-- PROMPT --
For the records below, print the lines from the line with "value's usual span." through the line with "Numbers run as" exactly as written; include both end lines and exclude the rest.

Collected data entries:
-- Opening Marker --

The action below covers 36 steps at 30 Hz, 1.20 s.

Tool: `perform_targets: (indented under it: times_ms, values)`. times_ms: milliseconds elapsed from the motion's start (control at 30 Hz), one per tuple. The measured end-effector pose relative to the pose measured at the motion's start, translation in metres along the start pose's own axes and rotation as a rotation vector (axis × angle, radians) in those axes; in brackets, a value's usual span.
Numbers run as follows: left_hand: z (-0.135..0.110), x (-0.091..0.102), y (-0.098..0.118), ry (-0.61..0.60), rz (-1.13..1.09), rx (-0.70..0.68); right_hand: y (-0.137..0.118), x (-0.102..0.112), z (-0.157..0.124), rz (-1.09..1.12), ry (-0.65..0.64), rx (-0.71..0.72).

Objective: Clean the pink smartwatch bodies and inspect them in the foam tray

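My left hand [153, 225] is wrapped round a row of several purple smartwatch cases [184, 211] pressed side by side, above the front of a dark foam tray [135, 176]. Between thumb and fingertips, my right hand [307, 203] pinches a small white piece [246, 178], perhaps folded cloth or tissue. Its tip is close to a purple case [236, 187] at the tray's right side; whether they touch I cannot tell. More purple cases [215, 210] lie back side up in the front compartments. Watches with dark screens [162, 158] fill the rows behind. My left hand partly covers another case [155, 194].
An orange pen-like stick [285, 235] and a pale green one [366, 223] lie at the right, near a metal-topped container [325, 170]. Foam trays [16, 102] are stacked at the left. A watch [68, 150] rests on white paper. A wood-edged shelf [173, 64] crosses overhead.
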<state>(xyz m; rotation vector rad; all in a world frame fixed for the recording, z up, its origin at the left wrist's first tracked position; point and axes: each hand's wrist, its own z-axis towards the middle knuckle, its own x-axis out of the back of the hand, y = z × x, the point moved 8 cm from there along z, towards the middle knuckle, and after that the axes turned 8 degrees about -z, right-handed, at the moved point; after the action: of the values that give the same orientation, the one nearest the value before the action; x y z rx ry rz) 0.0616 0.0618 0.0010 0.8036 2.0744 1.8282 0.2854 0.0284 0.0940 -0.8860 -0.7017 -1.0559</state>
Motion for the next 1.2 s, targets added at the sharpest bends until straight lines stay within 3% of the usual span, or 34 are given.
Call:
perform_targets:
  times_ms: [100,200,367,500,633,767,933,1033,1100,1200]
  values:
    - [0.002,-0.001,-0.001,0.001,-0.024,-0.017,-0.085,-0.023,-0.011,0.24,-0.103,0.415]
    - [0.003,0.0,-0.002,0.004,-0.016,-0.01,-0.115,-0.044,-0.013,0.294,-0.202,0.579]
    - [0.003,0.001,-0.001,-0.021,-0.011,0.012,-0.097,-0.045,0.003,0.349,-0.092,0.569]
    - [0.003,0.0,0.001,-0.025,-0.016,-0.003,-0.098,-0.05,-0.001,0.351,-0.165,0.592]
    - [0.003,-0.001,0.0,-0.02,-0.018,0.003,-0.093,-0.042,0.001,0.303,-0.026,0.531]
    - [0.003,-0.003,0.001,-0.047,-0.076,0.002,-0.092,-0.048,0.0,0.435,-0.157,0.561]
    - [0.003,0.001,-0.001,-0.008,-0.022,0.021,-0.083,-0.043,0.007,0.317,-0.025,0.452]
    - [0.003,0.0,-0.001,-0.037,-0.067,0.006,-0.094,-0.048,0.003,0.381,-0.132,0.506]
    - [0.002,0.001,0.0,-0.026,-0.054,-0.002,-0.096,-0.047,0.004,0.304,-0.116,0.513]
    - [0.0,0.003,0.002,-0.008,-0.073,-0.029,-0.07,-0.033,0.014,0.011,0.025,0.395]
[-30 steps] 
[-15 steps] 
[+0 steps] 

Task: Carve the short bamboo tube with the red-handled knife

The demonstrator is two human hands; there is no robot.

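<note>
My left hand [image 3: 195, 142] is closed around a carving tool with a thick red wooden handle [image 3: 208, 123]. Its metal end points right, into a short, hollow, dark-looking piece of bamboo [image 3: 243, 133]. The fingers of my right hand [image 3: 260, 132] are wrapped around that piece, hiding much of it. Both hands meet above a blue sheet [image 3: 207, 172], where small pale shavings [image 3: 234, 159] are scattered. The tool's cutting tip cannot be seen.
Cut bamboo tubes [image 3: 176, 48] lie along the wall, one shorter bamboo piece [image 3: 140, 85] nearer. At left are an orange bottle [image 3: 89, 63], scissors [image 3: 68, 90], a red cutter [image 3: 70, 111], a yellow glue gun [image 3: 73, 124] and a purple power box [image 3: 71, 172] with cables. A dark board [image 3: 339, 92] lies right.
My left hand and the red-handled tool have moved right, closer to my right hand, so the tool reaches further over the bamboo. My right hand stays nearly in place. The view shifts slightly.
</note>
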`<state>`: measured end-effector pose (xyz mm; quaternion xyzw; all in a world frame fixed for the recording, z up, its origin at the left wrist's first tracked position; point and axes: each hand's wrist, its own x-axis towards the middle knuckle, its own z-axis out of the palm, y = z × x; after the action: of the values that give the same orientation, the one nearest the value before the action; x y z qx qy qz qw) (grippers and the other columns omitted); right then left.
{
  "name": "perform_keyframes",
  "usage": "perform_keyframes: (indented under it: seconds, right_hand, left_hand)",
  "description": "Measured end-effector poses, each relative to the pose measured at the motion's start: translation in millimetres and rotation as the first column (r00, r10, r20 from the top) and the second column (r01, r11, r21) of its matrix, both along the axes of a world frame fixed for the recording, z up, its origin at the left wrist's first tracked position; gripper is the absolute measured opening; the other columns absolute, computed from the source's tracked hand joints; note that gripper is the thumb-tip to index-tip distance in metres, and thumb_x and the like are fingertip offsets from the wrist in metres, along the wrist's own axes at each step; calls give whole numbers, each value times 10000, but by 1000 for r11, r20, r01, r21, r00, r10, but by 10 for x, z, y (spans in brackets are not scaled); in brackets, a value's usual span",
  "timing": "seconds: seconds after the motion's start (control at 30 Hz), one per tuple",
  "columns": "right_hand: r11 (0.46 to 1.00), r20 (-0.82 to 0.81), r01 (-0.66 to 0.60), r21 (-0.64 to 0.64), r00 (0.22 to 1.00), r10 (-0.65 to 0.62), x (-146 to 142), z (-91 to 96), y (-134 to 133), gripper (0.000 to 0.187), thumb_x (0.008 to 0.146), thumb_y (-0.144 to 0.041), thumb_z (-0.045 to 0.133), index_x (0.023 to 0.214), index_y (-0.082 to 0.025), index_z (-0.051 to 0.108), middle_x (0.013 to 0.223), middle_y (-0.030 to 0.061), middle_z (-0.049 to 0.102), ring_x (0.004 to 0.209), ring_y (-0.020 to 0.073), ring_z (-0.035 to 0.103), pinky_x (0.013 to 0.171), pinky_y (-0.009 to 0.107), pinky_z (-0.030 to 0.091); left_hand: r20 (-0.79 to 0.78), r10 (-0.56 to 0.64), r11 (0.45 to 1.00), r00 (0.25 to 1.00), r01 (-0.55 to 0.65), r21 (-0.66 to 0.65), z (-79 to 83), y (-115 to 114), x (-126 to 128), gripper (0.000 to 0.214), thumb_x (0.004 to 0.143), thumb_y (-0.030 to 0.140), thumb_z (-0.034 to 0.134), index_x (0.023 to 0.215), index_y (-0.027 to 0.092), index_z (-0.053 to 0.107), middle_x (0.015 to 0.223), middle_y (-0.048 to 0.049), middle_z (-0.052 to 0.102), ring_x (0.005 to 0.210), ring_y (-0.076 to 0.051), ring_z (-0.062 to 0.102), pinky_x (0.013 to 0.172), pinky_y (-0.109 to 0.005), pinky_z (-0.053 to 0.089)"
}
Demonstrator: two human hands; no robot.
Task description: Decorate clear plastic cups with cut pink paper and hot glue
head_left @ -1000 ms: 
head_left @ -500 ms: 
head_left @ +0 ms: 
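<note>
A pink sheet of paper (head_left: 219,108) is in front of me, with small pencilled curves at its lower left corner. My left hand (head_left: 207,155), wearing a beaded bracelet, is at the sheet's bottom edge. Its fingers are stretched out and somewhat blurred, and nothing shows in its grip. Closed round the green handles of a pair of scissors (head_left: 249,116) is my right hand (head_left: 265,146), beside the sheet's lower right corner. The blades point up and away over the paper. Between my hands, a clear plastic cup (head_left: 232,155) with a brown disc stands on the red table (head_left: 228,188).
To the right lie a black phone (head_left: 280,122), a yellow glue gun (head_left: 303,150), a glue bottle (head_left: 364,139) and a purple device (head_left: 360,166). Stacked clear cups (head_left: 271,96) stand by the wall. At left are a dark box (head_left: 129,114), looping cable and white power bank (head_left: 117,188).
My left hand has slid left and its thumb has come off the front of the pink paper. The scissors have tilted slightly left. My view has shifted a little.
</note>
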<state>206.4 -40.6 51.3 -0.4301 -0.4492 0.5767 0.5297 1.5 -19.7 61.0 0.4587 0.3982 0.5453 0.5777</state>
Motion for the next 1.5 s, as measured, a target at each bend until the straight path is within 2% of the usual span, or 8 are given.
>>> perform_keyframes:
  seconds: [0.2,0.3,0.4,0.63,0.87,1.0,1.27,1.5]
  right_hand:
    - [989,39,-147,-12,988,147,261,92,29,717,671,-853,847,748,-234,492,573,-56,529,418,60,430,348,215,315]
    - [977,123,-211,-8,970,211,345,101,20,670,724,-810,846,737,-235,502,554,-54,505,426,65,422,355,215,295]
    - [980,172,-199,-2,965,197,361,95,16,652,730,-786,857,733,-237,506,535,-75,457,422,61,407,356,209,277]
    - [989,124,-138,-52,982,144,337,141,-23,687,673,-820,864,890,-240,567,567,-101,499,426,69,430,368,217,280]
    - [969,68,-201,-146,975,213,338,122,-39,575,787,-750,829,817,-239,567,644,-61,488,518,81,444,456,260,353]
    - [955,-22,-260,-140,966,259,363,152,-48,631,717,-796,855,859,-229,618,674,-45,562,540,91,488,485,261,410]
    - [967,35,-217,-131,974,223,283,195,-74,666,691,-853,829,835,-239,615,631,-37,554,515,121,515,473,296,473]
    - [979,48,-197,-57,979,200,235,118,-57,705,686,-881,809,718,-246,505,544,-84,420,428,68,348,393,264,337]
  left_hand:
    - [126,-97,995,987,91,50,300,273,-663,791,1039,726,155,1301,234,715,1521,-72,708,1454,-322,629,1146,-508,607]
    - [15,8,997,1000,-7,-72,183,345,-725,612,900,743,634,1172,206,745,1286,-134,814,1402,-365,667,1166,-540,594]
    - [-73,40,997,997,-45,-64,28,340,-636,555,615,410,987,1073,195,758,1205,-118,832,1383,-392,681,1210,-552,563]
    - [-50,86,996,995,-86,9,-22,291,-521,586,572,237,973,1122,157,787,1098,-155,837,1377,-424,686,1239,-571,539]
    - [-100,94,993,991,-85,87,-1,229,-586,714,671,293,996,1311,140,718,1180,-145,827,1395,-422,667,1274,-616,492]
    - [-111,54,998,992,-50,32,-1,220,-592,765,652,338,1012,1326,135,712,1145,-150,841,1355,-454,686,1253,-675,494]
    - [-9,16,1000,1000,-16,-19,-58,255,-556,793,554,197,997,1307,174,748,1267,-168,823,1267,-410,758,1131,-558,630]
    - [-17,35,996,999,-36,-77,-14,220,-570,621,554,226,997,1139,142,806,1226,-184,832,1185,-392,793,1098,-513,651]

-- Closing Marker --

-- EXERCISE OUTPUT --
Tool: `perform_targets: (indented under it: times_ms, values)`. times_ms: milliseconds elapsed from the motion's start (control at 30 Hz), one per tuple. The measured end-effector pose relative to the pose measured at the motion's start, translation in metres along the start pose's own axes and rotation as a rotation vector (axis × angle, radians) in those axes; in brackets, a value's usual span.
Numbers run as follows: left_hand: z (-0.135..0.110), x (-0.091..0.102), y (-0.098..0.118), ry (-0.61..0.60), rz (-1.13..1.09), rx (-0.70..0.68); right_hand: y (-0.137..0.118), x (-0.102..0.112), z (-0.157..0.124), rz (-1.09..1.12), ry (-0.65..0.64), rx (-0.71..0.72).

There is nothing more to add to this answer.